Feature Articles

 

The Whys and Hows of Antibiotic Overuse

Antibiotics are often doled out for coughs and colds, but 1/3 of them are actually not needed, leading to side effects from antibiotic overuse.
Antibiotics Overuse Can Lead to Serious Side Effects
By Padma Nagappan
Published: August 4, 2016
 

How many times has someone asked you if you’ve seen a doctor about that persistent cough or cold, when it lasts more than a few days? Doctors’ clinics post notices telling us the average cough and cold lasts 9 to 18 days, yet after a week of battling it, many people wonder if it’s time to get an antibiotic prescription to get rid of it.

Antibiotics are for treating bacterial infections. But a Pew research report found that 44% of antibiotic prescriptions for outpatients were written up for bronchitis, flu, asthma, sinus and viral upper respiratory infections such as the common cold and allergies.

Half of these prescriptions were unnecessary, since viral illnesses don’t respond to antibiotics. Across the US, 13% of all outpatient visits — 154 million visits — resulted in an antibiotic prescription, of which 1/3 — or 47 million — were not needed, the study found.

Increasing Side Effects

Many people are not aware of the side effects of indiscriminate use of antibiotics, from becoming resistant to certain strains of bacteria, to prolonged recovery periods for future illnesses, death from previously treatable illnesses, more doctor visits, more expensive treatments and longer hospital stays.

Any time you take antibiotics, it’s not only going to attack the bacteria causing infection, it’s also going to affect a lot of the good bacteria that colonize our body in our skin and intestines, which may have some beneficial effects, explains Dr.

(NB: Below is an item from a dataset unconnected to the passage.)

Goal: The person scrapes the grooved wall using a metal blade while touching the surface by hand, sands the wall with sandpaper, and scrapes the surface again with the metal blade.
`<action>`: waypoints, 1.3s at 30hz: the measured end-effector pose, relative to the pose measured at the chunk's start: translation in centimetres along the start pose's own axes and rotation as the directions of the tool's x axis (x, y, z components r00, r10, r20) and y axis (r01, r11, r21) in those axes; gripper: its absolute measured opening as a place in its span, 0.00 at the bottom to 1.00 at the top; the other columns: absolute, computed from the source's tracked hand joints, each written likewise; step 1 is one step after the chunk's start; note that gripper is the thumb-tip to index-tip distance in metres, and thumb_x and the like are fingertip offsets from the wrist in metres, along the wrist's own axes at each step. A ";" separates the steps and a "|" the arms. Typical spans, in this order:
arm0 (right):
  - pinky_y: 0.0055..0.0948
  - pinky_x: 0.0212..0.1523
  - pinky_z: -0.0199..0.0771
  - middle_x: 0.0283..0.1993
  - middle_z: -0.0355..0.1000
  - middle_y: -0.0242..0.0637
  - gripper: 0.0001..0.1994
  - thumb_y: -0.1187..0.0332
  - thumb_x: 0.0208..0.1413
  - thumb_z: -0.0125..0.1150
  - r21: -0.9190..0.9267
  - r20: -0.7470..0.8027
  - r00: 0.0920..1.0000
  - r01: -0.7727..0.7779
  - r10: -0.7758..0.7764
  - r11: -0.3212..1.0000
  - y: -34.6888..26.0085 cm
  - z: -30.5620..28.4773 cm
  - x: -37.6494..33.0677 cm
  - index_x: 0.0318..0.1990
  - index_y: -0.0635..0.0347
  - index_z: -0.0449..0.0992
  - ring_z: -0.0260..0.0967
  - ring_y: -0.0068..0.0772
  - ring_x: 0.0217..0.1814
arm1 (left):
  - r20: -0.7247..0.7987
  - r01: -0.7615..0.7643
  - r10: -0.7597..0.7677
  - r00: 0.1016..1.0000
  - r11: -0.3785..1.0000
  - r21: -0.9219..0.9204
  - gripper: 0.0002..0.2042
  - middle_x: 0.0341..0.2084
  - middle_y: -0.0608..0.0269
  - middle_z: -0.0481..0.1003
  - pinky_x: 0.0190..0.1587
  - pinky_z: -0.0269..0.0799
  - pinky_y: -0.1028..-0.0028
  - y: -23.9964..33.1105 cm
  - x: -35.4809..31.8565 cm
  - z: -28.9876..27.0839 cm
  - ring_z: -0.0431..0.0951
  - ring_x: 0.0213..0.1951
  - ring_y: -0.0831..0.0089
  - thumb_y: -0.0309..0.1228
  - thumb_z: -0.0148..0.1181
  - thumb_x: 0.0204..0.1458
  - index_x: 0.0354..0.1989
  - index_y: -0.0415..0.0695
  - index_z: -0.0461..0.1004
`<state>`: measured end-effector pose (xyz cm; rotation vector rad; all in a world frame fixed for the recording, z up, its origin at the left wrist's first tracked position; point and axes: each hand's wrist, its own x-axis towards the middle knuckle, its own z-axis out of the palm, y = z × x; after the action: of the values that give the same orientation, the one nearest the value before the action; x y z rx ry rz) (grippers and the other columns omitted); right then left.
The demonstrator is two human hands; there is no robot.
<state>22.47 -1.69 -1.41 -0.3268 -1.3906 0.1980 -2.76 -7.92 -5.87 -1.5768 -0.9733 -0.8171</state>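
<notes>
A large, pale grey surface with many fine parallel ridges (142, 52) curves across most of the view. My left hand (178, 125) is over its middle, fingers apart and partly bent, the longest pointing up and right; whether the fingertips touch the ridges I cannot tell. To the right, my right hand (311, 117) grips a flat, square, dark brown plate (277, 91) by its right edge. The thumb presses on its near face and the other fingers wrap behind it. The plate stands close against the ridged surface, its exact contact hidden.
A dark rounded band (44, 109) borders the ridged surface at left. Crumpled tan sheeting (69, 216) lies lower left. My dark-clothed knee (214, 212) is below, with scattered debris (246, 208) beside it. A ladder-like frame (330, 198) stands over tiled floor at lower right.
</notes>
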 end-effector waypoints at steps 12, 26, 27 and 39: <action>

David Hyun, a pediatric infectious diseases doctor and senior officer with Pew’s antibiotics resistance project.

“So what ends up happening is among the many bacteria in our microbiome, one of them may have resistance to the antibiotic, and it will survive while the others die,” Hyun says. “The lone survivor becomes the one that replicates more and takes up a large portion of the bacteria in your body and this population of bacteria can resist antibiotics in the future. That’s why it’s extremely important we limit antibiotic use to only when it’s needed.”

Growing Resistance

This misuse of antibiotics is the main reason why so called “super bugs” that resist antibiotics develop. When doctors recently found a resistant strain of E.coli bacteria in a Pennsylvania woman that did not respond to an antibiotic that is the last line of defense against multi-drug resistant infections, it made headlines.

Health officials have warned for years that over use and misuse of antibiotics will lead to these super bugs. When this case, the first of its kind on US soil was found, CDC Director Tom Frieden said, “The medicine cabinet is empty for some patients. It is the end of the road for antibiotics if we don’t do something.”

“One key adverse event is Clostridium difficile, a bacterium that typically manifests as an intestinal infection like diarrhea,” says Hyun. “What’s important to understand is that there’s a clear link between contracting this type of infection and antibiotics overexposure.”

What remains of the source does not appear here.